If the photo is getting too dark, maybe you can adjust the exposure compensation, shutter speed, or increase the ISO. If it’s too bluish, you can make the photo warmer using the white balance controls. And then there’s the option to use the flash at all times, only for focusing, or let everything be on auto! In short, there’s a whole lot you can do by altering these options. The shutter speed can be as low as 4 seconds (for long-exposure shots) and as high as 1/16,000s (be sure to have lots of light when using high shutter speed!). The ISO can be left at auto, and ranges from 100 to 4000 (the lower the ISO, the lesser noise appears in the photo, and vice versa). You can even do manual focusing, and that’s pretty profound for a smartphone camera.

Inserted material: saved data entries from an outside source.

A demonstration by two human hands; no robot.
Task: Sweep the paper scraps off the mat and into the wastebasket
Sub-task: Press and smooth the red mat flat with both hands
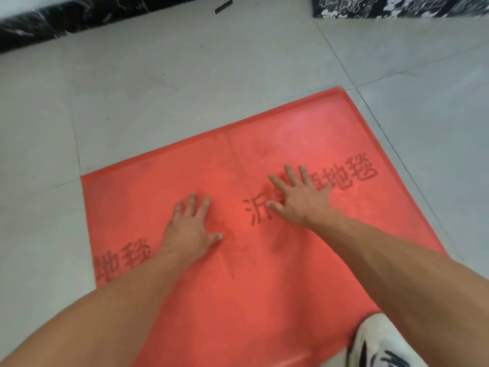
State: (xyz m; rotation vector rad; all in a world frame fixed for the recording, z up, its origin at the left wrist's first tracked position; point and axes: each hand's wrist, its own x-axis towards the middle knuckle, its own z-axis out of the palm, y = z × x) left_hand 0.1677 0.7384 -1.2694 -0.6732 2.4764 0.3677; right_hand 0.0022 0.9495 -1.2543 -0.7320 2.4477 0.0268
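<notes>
1. Both hands flat, palms down, fingers spread and empty on the red mat [264, 274]: left hand [191, 227] near the mat's middle, right hand [299, 197] just toward 2 o'clock of it, over the dark printed lettering [352, 173].
2. No paper scraps to be made out anywhere on the mat or on the grey floor [158, 102]; no wastebasket in view either, so no telling which way to push.
3. Probably a smoothing or checking pass, judging by the flat palms and the faint creases [232, 260] between the two hands.
4. For a good sweep: fingers closed rather than spread, little-finger edge pressed to the surface, so that small bits cannot slip through the gaps.
5. Long strokes in one direction, from 6 o'clock toward the far edge at 12 o'clock or whichever side holds the basket; overlapping passes, none back and forth.
6. One hand better kept pressing the thin mat down while the other sweeps, to stop it bunching or sliding on the smooth tile.
7. White shoe [381, 343] on the mat's edge at 5 o'clock: useful as an anchor, but to be lifted before clearing that corner.
</notes>
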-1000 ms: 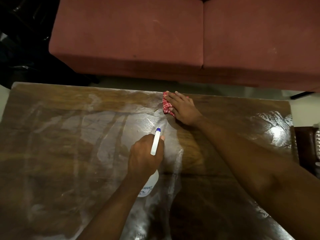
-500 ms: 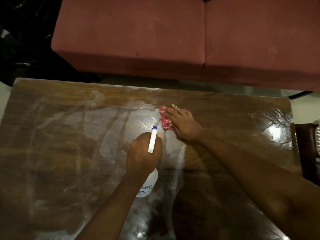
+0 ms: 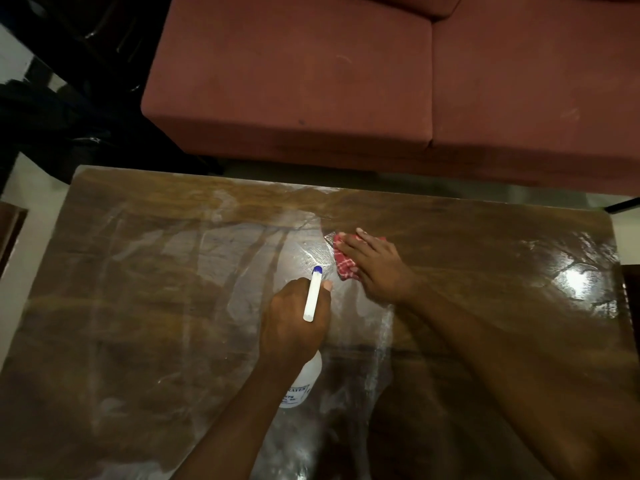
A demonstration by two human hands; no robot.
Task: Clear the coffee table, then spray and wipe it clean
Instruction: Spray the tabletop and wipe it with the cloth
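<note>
Red checked cloth under your flat right hand may skid on the wet wooden table; left hand grips white spray bottle.

We seem to be in the living room of a home. We see a wooden coffee table with a glossy top, and just behind it a wide sofa with dark red cushions of soft fabric. Between the two runs a narrow strip of pale floor.

Right hand flat on checked cloth
</note>
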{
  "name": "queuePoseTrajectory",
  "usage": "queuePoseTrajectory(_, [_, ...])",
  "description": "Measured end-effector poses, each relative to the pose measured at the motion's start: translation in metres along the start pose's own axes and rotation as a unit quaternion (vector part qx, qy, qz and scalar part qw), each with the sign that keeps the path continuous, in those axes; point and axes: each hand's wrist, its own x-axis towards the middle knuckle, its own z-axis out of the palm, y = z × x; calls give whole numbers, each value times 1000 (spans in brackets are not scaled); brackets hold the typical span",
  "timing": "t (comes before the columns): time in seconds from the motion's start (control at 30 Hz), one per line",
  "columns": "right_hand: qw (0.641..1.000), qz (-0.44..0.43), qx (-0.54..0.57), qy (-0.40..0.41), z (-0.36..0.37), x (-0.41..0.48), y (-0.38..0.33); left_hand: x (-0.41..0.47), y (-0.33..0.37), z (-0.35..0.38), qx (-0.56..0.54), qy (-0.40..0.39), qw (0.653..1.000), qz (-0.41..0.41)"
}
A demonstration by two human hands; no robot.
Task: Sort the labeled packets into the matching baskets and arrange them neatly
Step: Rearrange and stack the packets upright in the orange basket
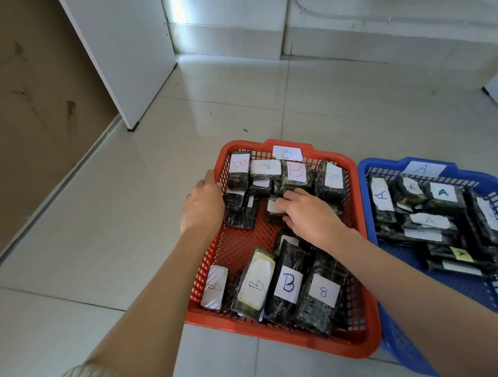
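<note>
Far packets [295,172] and near packets [288,282] crowd both ends of the red basket [280,335], leaving bare mesh [239,247] between them on the left. The left hand [202,208] blocks the left rim. The right hand [310,213], gripping a middle packet [272,208], closes the gap's right side. The blue basket [462,172], touching on the right, is heaped. Open floor [127,225] lies left.

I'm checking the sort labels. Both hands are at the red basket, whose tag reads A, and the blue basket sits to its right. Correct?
Not quite: the head view shows the tag on the red basket reads B, not A. The rest holds: the left hand and the right hand, which grips a packet, are at the red basket, and the blue basket sits to its right.
</note>
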Motion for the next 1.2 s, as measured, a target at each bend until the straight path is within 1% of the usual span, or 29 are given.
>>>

And while we’re speaking of the camera, it’s worth mentioning that the photos you take are super crisp and vibrant. Nokia’s PureView technology allows you to zoom into a photo after it has been shot, and crop it- and the quality remains greatly unaffected. That’s because of the 41 megapixel sensor that’s capable of taking such shots. Time to get some new display pictures and selfies!
The Nokia Lumia 1020 is priced around PKR 67,000 nowadays. That’s quite an amount to spend on a smartphone, and you’d definitely expect something in return. Looking at the competition, you might think of getting a high-end smartphone in this range. But if you’re a photographer on the go, and prefer a phone with an extraordinary camera, the Lumia 1020 blows all others out of the water. In fact, it has set a new standard in mobile photography and the competitors don’t seem like coming close anytime soon. Don’t be afraid of the fact that this is a ‘Windows Phone’, as the platform is growing pretty steadily and a lots of apps are making their way to it. In short, it’s most recommended for the enthusiast mobile photographers, and even for those looking for a finely designed Lumia phone with decent screen size and fluid response. The Lumia 1020 gets our stamp of approval!